Journal Entry: GSEA - bcb420-2022/Emiliya_Stolyarova GitHub Wiki

Started: March 19, 2022. Completed: March 22, 2022.

I have tried to run the docker image including GSEA, however I received an error when trying to do so. When retreiving genesets from the baderlab geneset collection using RStudio, I made sure to specify the date of the release to be March 01, 2021. For this analysis, I have used the GSEA Software for Windows (Mootha et al., 2003)(Subramanian et al., 2005).

Explain the reasons for using each of the above parameters.

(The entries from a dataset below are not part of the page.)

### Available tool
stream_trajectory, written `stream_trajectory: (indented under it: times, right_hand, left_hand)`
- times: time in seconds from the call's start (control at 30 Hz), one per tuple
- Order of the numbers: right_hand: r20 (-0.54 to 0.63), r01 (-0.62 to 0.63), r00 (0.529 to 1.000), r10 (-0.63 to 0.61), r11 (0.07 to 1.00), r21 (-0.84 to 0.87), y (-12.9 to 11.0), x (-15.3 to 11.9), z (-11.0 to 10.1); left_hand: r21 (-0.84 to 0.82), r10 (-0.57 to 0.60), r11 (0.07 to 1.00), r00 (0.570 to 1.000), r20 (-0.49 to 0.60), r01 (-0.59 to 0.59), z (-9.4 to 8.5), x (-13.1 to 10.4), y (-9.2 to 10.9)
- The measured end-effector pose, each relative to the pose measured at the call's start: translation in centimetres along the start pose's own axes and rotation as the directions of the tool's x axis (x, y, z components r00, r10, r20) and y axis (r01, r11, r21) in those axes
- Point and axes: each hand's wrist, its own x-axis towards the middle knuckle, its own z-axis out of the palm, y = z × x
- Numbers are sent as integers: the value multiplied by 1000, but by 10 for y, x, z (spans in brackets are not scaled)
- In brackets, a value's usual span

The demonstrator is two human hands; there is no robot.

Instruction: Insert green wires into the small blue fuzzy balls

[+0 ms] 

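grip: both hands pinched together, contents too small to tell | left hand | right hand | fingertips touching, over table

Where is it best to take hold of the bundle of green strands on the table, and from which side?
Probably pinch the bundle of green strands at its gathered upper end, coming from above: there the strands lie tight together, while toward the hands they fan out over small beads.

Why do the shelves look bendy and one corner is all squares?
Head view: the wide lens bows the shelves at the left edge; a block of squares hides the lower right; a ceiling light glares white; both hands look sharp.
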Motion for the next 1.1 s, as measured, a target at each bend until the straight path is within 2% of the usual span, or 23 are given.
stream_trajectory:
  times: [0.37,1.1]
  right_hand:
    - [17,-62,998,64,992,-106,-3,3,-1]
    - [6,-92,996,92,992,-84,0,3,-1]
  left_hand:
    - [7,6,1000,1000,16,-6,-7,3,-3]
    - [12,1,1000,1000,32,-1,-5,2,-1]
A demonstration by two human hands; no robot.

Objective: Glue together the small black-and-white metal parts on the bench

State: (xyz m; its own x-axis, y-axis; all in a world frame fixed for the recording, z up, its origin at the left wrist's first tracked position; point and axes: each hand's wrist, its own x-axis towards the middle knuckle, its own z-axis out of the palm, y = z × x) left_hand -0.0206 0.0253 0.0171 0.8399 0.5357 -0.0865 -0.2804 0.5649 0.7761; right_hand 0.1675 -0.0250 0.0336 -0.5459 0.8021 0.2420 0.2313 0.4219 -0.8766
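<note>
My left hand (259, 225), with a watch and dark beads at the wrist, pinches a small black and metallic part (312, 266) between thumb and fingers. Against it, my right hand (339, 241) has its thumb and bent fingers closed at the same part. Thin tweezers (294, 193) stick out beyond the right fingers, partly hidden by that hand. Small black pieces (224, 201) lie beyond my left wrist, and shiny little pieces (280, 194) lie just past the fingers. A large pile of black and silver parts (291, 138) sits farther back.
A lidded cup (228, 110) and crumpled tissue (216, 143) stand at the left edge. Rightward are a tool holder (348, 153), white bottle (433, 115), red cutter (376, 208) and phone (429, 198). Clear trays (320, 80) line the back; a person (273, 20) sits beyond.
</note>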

The file studied is a ranked list of genes of the mesenchymal and immunoreactive subtypes. The parameters are set to include GO biological process annotations, but to exclude electronic annotations. The geneset size is set from 15 to 200. Having the maximum be set to 200 allows for finding resulting pathways which are smaller in size and are thus more relevant towards the genes of interest. The minimum is set to 15 to exclude genesets which are too small and would not be very biologically relevant. The gene set permutation paramater needs to specified in order to analyze the ranked list.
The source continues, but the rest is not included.